Many young adults are battling a tough job market with the recent nonstop tech layoffs.  To give back, I work with several new graduates from top-notch schools like Carnegie Mellon and Rhode Island School of Designs–especially international students who worked and paid handsomely for higher education in the US. curaJOY’s youth groups even focused on career development in March, where Anthony Pajot, Ph.D., MBA, Daniel Vaughn, and Al J. Marschke generously shared their experiences with students and new grads, including strategic planning exercises taught at IMD. Looking at the young faces in the audience, I saw some slight trepidation, though–the intimidating journey to a flourishing career and the final destination abstract.

For those people who haven’t landed their dream job yet, broaden the search and spend time building your skills with concrete achievements that you can showcase.  Consider internships or even volunteer opportunities in your desired field, but make sure the supervising manager for the role will spend time helping you accumulate credible workplace accomplishments that will become your assets. ] If you fall into the trap of going to the motion (maybe you think you aren’t paid or paid enough), then you will have squandered both your time and opportunity. 

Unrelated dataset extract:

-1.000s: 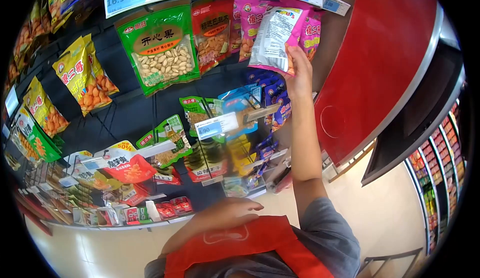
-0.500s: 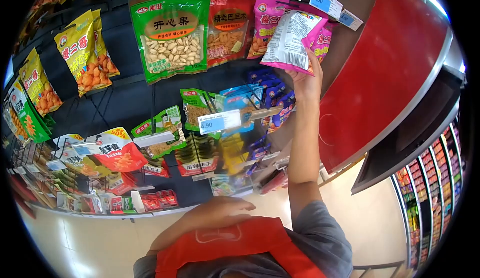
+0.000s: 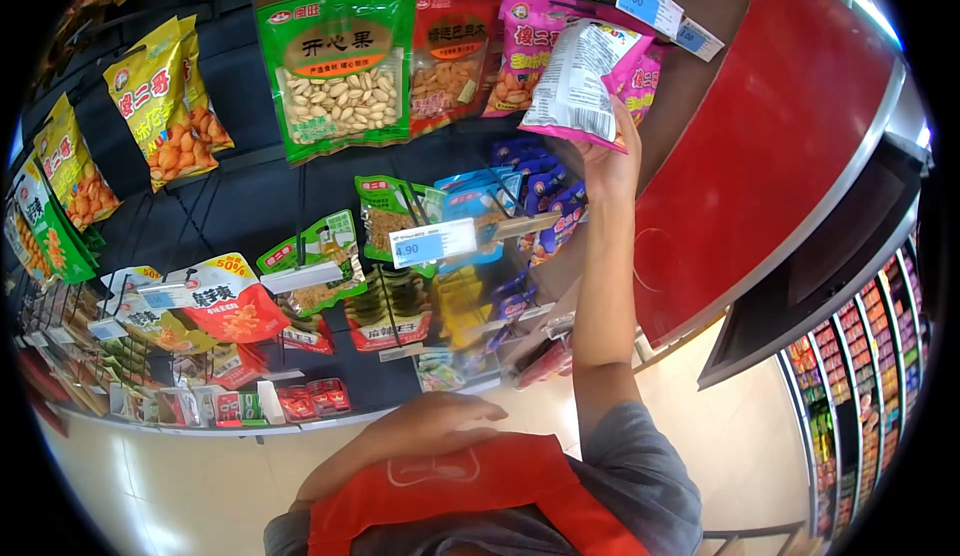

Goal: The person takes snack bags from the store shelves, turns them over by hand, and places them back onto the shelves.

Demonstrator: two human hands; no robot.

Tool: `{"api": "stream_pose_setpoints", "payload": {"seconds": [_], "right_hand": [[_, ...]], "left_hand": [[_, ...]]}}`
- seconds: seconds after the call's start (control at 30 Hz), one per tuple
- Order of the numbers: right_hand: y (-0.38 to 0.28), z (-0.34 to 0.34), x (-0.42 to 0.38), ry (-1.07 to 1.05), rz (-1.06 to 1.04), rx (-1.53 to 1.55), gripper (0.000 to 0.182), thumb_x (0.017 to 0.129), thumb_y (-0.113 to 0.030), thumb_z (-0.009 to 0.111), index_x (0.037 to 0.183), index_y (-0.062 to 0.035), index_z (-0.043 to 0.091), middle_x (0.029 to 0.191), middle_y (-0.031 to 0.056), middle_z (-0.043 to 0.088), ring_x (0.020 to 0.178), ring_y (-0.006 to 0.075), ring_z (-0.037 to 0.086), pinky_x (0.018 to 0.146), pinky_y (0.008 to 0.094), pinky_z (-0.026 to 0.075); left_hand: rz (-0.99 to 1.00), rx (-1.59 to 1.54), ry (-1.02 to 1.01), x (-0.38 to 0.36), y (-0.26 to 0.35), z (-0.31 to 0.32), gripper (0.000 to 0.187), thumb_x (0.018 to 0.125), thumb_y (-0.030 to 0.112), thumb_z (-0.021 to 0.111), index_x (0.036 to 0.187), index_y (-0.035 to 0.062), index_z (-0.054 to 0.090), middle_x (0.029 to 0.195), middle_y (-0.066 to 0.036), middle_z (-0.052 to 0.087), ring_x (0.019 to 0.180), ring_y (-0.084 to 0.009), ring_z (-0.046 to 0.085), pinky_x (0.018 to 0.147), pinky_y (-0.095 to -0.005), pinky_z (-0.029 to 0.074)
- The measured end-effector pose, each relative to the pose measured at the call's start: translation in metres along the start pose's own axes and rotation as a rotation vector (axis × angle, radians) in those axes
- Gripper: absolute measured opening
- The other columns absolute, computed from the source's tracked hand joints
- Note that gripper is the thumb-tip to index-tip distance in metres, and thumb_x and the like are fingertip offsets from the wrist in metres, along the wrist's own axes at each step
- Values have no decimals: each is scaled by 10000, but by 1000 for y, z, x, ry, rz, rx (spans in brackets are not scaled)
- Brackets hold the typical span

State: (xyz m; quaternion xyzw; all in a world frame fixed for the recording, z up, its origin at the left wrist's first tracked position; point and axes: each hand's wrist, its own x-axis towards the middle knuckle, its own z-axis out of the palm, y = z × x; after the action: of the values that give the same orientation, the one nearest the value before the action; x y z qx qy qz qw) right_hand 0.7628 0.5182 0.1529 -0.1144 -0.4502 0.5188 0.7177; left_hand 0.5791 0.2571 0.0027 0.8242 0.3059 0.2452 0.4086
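Observation:
High on the right, my right hand (image 3: 612,161) is closed on the lower edge of a pink peanut snack bag (image 3: 580,81), whose white printed back with a barcode faces me. Behind it hang other pink bags (image 3: 520,54) of the same kind, partly covered. Close to the red apron (image 3: 440,481) on my chest, my left hand (image 3: 440,421) has its fingers stretched out and holds nothing. To the left of the pink bags are a red almond bag (image 3: 445,71) and a large green pistachio bag (image 3: 340,81).
Yellow peanut bags (image 3: 165,106) hang at the left. Lower hooks carry small green, blue and red packs behind a price tag (image 3: 432,244). A curved red panel (image 3: 770,146) borders the display on the right. Stocked shelves (image 3: 860,386) stand beyond it over a pale floor.
The view has shifted very slightly, so the shelf goods sit a little further left. My right hand keeps the pink bag in nearly the same place; my left hand has hardly moved.

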Motion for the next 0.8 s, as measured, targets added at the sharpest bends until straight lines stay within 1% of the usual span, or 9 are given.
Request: {"api": "stream_pose_setpoints", "payload": {"seconds": [0.1,0.2,0.3,0.4,0.5,0.6,0.7,0.8], "right_hand": [[2,-5,3,-18,15,19,283,878,-196,528,1100,-22,507,956,94,610,777,188,635,585,323,546],[2,-3,1,26,2,12,279,872,-185,541,1097,-23,513,957,86,608,779,177,630,592,317,540],[4,-4,0,14,-7,-4,296,861,-187,569,1101,-21,518,970,84,605,804,165,624,611,309,531],[4,-1,-4,64,-34,-33,326,850,-196,594,1111,-17,519,979,83,604,840,152,615,641,303,522],[6,-3,-4,68,-31,-49,346,839,-195,613,1115,-7,521,986,81,604,862,145,609,670,291,513],[8,-3,-3,68,-50,-41,357,837,-183,615,1125,3,516,992,79,604,860,143,609,683,273,509],[9,-6,0,46,-52,-69,303,869,-182,559,1133,-37,526,998,68,615,855,154,626,667,305,538],[10,-6,-1,45,-58,-72,331,870,-184,561,1155,-23,513,1006,75,614,860,152,623,671,298,533]], "left_hand": [[-16,5,-15,2,1,0,328,901,277,533,1129,42,552,1053,-155,609,963,-304,589,823,-366,472],[-16,9,-8,2,-1,0,322,901,275,534,1125,45,556,1051,-153,610,963,-301,590,821,-365,472],[-29,21,-2,1,0,-1,312,899,268,538,1120,49,558,1049,-149,612,961,-299,591,815,-367,474],[-15,23,11,0,0,0,304,897,263,540,1114,51,560,1043,-145,614,955,-299,594,809,-368,476],[-8,31,17,0,-2,1,303,897,264,540,1113,52,559,1034,-144,617,948,-301,596,805,-367,478],[0,37,22,0,-3,2,304,897,267,539,1113,54,559,1029,-145,618,942,-301,598,801,-367,479],[12,33,26,0,-4,2,306,897,271,539,1112,54,560,1027,-147,618,940,-299,599,800,-367,478],[0,41,23,0,-3,1,310,898,276,537,1112,53,561,1025,-150,617,938,-299,600,795,-366,479]]}}
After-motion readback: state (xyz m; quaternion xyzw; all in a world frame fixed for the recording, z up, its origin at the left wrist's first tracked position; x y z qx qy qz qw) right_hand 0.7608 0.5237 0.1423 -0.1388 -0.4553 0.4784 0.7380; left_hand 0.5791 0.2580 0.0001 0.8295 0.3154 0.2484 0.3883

The Pursuit of Happyness (2006) - This Part of My life is Called Internship

Imagine this, if you had a leaky and overflowing toilet in your only bathroom at home, would you hire a licensed plumber who has dealt with leaky toilets thousands of times and can identify and fix the issue in less than an hour, allowing your family to go about business as usual.  Or would you hire a much cheaper (maybe even free?) handyman who has only watched youtube videos on toilet repair and therefore tries a few different fixes over several days while your entire family has no choice but to annoy the neighbor every time someone needs to use the toilet?   I’m sure most people have learned this lesson through painful first-hand experience.

Hopefully, my story makes what I’m about to say more obvious.  Using interns conscientiously–even unpaid–is an expense to employers because the amount of teaching and coacheship required to develop them to where outputs are useable is significant–it is a cost-bearing activity. When I first founded curaJOY, we used student interns and fresh grads heavily.  All my time leaked away in teaching them how to do the job, and everything moved at a snail’s pace. Only after making the pivot to utilize best-in-class technologies and professionals with 15+ years of experience did we catch up to be on the verge of releasing the world’s first multilingual whole-family wellness hub. We now accept interns only when we can afford to do so.

I’m not proposing companies take advantage of already qualified or licensed professionals and profit from free labor. That’s a different beast, and I unequivocally advocate for fair and livable wages, especially in behavioral healthcare and education. 

Will learning will increase your employability and career satisfaction?  If you need to develop further to get into an industry, seek and hold onto anyone willing to teach and guide you to your dreams.  We all need someone skilled and patient enough to coach us through those awkward growth phases.  So when opportunities come calling, give yourself a chance, do your best, and decide how your life will go.